Here the job is to repeat the listing exactly, but not the pictures in it.
----
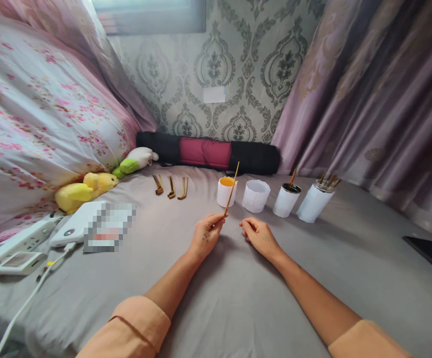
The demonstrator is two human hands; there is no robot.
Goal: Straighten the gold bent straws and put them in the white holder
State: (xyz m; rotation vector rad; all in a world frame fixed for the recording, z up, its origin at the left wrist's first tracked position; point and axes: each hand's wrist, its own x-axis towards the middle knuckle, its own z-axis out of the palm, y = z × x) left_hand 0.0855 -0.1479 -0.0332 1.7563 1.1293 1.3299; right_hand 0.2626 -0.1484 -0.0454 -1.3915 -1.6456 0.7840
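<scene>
My left hand [206, 232] rests on the grey sheet and pinches a thin golden stick [232, 189] that leans up toward a white cup with an orange rim [226, 192]. Close to its right, my right hand [259, 233] lies on the sheet with its fingers curled in; whether anything is in it is hidden. Behind the hands stand three more white cups: a wide one [256, 195], one with a single stick in it [286, 199], and one with several sticks [314, 201].
Three bent golden pieces [171, 187] lie to the left of the cups. A black and red roll [208, 152] runs along the wall. Plush toys [85, 188], a power bank [74, 226] and a power strip [12, 247] sit left. A dark phone [430, 255] lies right.
</scene>
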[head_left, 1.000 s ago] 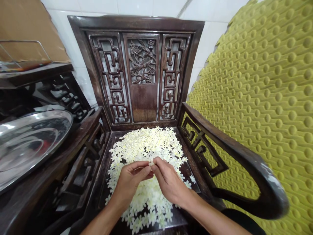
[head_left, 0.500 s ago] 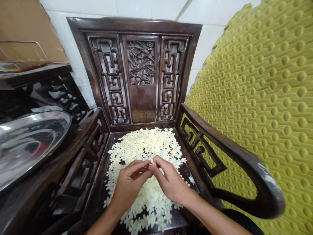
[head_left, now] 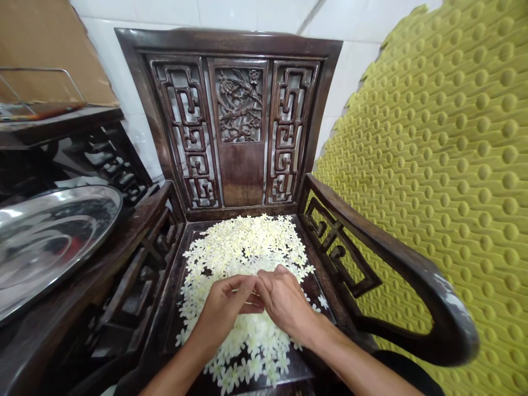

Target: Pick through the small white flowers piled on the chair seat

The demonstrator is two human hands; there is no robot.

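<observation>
My left hand (head_left: 226,309) and my right hand (head_left: 284,301) meet fingertip to fingertip above the middle of the chair seat. Both are closed in a pinch, thumbs against fingers, and whatever is between the tips is hidden or too small to name. Beneath them spreads a thick layer of small white flowers (head_left: 247,242) with pale yellow centres. The flowers cover much of the dark wooden seat (head_left: 315,289), and my hands and wrists hide part of them. One loose flower (head_left: 323,301) lies off the layer near the seat's right side.
The chair has a tall carved back (head_left: 242,170) and a curved right armrest (head_left: 396,258). A large round metal tray (head_left: 53,242) rests at the left, by the left armrest (head_left: 124,247). A yellow bumpy foam sheet (head_left: 454,165) stands on the right against white wall tiles (head_left: 173,14).
My right hand has turned over so its back faces up, and the small white piece at its fingertips is out of sight. My left thumb has shifted up against the right fingertips.
</observation>
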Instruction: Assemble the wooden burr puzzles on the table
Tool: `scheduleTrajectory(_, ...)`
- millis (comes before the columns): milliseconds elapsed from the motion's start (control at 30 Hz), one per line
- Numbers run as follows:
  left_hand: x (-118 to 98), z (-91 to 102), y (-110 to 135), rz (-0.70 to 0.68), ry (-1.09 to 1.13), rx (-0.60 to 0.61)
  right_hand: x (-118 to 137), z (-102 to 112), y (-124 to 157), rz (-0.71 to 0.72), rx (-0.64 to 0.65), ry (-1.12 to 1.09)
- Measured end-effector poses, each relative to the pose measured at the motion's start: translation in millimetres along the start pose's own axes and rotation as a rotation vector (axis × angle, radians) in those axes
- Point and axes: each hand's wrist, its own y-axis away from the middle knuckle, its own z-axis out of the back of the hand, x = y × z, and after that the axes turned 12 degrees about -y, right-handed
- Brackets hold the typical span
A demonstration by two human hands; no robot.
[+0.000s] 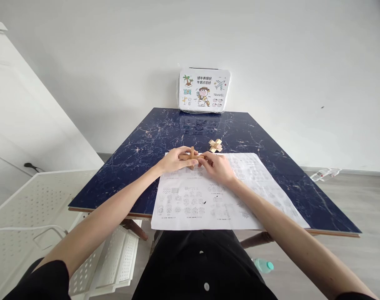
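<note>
Sitting at a dark blue marbled table (140,146) backed by a plain white wall. Reaching both bare forearms forward over a printed sheet (202,208) of small diagrams lying under the hands and stretching back toward the body.

Gripping the wooden puzzle sticks (191,154) between both hands, just above the far edge of that sheet. Closing the left hand (173,162) around the left end of the lying stick, fingers curled over the top and thumb tucked beneath. Pinching the right end with the right hand (216,167), fingertips drawn narrow onto the wood and knuckles turned upward. Showing one short stick standing upright across the lying one, right in the gap between the two hands.

Leaving a pale assembled burr puzzle (215,145) untouched on the table just beyond the right hand's fingertips, close but apart from them. Facing a white illustrated case (204,90) propped upright against the wall, well beyond both hands at the table's far edge.

Passing a white perforated rack (27,200) well out to the left of the left forearm, beside the table. Glimpsing a bottle with a teal cap (263,265) on the floor below the right forearm, and a clear plastic item (324,174) on the floor far out to the right of the right hand.
</note>
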Motion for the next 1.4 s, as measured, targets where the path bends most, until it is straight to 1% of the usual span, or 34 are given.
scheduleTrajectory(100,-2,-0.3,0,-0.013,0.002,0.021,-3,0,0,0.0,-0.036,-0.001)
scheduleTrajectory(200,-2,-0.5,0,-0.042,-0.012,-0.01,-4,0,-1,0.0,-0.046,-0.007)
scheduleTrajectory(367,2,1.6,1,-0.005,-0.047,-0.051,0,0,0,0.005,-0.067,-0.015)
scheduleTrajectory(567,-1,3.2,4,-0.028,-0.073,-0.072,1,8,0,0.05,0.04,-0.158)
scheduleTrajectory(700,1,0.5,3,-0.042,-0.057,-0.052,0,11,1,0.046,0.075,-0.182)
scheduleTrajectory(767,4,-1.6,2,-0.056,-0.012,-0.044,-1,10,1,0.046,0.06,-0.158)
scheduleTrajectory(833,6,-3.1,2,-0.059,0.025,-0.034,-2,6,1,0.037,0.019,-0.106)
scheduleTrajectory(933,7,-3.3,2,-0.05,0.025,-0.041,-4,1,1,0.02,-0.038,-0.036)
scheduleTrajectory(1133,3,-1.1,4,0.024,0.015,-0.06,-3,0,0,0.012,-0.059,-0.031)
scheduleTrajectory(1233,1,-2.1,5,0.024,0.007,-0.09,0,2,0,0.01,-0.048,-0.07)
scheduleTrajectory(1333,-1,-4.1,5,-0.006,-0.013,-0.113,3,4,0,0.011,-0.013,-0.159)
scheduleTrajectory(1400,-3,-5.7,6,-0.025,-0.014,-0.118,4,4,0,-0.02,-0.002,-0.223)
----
■ **Answer to the problem**:
The demonstrator is two human hands; there is no robot.
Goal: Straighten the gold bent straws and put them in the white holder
State: (xyz m; rotation vector rad; all in a world frame fixed for the recording, z up, its origin at the left wrist's first tracked position; point and axes: each hand's wrist, its own x-axis towards the middle knuckle, its own z-axis out of the palm, y = z × x) left_hand 0.0855 -0.1479 -0.0332 1.7563 1.1293 1.3299; right_hand 0.2626 -0.1484 -0.0454 -1.3915 -1.6456 0.7840
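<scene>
My left hand [206, 232] rests on the grey sheet and pinches a thin golden stick [232, 189] that leans up toward a white cup with an orange rim [226, 192]. Close to its right, my right hand [259, 233] lies on the sheet with its fingers curled in; whether anything is in it is hidden. Behind the hands stand three more white cups: a wide one [256, 195], one with a single stick in it [286, 199], and one with several sticks [314, 201].
Three bent golden pieces [171, 187] lie to the left of the cups. A black and red roll [208, 152] runs along the wall. Plush toys [85, 188], a power bank [74, 226] and a power strip [12, 247] sit left. A dark phone [430, 255] lies right.
</scene>
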[head_left, 1.000 s ago] 
[head_left, 0.500 s ago] 
[head_left, now] 

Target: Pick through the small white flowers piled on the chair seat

The demonstrator is two human hands; there is no robot.

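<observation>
My left hand (head_left: 226,309) and my right hand (head_left: 284,301) meet fingertip to fingertip above the middle of the chair seat. Both are closed in a pinch, thumbs against fingers, and whatever is between the tips is hidden or too small to name. Beneath them spreads a thick layer of small white flowers (head_left: 247,242) with pale yellow centres. The flowers cover much of the dark wooden seat (head_left: 315,289), and my hands and wrists hide part of them. One loose flower (head_left: 323,301) lies off the layer near the seat's right side.
The chair has a tall carved back (head_left: 242,170) and a curved right armrest (head_left: 396,258). A large round metal tray (head_left: 53,242) rests at the left, by the left armrest (head_left: 124,247). A yellow bumpy foam sheet (head_left: 454,165) stands on the right against white wall tiles (head_left: 173,14).
My right hand has turned over so its back faces up, and the small white piece at its fingertips is out of sight. My left thumb has shifted up against the right fingertips.
</observation>
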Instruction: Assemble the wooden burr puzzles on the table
Tool: `scheduleTrajectory(_, ...)`
- millis (comes before the columns): milliseconds elapsed from the motion's start (control at 30 Hz), one per line
- Numbers run as follows:
  left_hand: x (-118 to 98), z (-91 to 102), y (-110 to 135), rz (-0.70 to 0.68), ry (-1.09 to 1.13), rx (-0.60 to 0.61)
  right_hand: x (-118 to 137), z (-102 to 112), y (-124 to 157), rz (-0.71 to 0.72), rx (-0.64 to 0.65), ry (-1.12 to 1.09)
- Measured end-effector poses, each relative to the pose measured at the motion's start: translation in millimetres along the start pose's own axes and rotation as a rotation vector (axis × angle, radians) in those axes
- Point and axes: each hand's wrist, its own y-axis away from the middle knuckle, its own z-axis out of the back of the hand, x = y × z, and after that the axes turned 12 degrees about -y, right-handed
- Brackets hold the typical span
A demonstration by two human hands; no robot.
[+0.000s] 
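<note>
Sitting at a dark blue marbled table (140,146) backed by a plain white wall. Reaching both bare forearms forward over a printed sheet (202,208) of small diagrams lying under the hands and stretching back toward the body.

Gripping the wooden puzzle sticks (191,154) between both hands, just above the far edge of that sheet. Closing the left hand (173,162) around the left end of the lying stick, fingers curled over the top and thumb tucked beneath. Pinching the right end with the right hand (216,167), fingertips drawn narrow onto the wood and knuckles turned upward. Showing one short stick standing upright across the lying one, right in the gap between the two hands.

Leaving a pale assembled burr puzzle (215,145) untouched on the table just beyond the right hand's fingertips, close but apart from them. Facing a white illustrated case (204,90) propped upright against the wall, well beyond both hands at the table's far edge.

Passing a white perforated rack (27,200) well out to the left of the left forearm, beside the table. Glimpsing a bottle with a teal cap (263,265) on the floor below the right forearm, and a clear plastic item (324,174) on the floor far out to the right of the right hand.
</note>
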Motion for the next 1.4 s, as measured, targets where the path bends most, until it is straight to 1% of the usual span, or 34 are given.
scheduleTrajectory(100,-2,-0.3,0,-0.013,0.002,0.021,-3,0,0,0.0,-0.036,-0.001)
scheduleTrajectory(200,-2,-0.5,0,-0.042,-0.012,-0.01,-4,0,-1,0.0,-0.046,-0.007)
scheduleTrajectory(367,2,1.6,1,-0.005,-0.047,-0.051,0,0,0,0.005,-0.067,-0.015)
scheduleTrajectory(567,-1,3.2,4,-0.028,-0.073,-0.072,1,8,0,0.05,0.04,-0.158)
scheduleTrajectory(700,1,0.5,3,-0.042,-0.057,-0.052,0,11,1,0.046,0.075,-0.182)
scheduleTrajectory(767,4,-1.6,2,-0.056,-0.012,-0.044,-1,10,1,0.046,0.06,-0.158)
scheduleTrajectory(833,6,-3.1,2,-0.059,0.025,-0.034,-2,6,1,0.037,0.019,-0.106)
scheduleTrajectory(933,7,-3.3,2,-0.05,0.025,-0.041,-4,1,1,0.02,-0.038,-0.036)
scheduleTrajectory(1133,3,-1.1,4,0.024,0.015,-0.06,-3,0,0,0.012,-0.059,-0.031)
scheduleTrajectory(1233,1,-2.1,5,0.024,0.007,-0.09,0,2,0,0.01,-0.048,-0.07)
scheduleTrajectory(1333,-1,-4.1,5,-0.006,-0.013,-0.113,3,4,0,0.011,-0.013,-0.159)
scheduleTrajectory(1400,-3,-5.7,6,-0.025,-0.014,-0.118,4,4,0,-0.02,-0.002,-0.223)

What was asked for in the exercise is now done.